(WORK ORDER) Pull out every line of the listing below where "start" appears.

(DATA)
>>

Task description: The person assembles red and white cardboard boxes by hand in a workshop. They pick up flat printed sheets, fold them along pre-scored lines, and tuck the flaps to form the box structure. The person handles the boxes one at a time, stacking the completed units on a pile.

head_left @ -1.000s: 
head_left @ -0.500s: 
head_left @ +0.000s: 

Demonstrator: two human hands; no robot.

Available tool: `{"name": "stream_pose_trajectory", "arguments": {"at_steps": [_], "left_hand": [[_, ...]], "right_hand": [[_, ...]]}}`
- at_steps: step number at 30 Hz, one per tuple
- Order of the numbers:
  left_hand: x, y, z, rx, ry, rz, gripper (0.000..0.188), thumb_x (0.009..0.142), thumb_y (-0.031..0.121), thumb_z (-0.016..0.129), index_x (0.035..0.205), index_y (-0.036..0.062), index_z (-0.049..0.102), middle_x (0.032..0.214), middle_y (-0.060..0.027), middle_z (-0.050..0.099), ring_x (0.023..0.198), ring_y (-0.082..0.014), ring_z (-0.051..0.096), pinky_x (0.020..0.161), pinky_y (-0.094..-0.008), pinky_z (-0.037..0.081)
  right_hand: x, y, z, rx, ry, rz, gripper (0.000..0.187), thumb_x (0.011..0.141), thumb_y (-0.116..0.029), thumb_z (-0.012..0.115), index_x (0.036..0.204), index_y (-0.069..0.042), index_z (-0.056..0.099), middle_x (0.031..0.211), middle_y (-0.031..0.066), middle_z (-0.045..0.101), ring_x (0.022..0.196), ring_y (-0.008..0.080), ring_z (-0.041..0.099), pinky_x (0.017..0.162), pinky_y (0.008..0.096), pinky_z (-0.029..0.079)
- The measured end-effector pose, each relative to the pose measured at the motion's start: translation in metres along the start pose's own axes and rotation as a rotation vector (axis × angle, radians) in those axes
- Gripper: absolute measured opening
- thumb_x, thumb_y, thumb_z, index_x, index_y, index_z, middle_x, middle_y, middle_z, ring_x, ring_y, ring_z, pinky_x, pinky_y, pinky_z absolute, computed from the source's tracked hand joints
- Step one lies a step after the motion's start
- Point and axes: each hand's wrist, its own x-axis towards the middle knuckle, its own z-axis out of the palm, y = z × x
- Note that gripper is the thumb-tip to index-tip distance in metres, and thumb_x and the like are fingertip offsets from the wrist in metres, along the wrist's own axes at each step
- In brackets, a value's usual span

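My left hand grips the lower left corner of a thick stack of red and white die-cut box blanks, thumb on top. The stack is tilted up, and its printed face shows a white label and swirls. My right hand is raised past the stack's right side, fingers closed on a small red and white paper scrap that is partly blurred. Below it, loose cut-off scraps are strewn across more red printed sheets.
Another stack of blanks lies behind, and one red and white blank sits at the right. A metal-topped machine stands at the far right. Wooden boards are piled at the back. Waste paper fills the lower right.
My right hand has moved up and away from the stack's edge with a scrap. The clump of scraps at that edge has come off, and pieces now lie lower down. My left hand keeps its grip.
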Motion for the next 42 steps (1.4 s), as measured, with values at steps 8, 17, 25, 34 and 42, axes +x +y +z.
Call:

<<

(ANSWER BOX)
- The measured end-effector pose, each relative to the pose measured at the motion's start: translation in metres along the start pose's own axes and rotation as a rotation vector (axis × angle, radians) in those axes
- Step one lies a step after the motion's start

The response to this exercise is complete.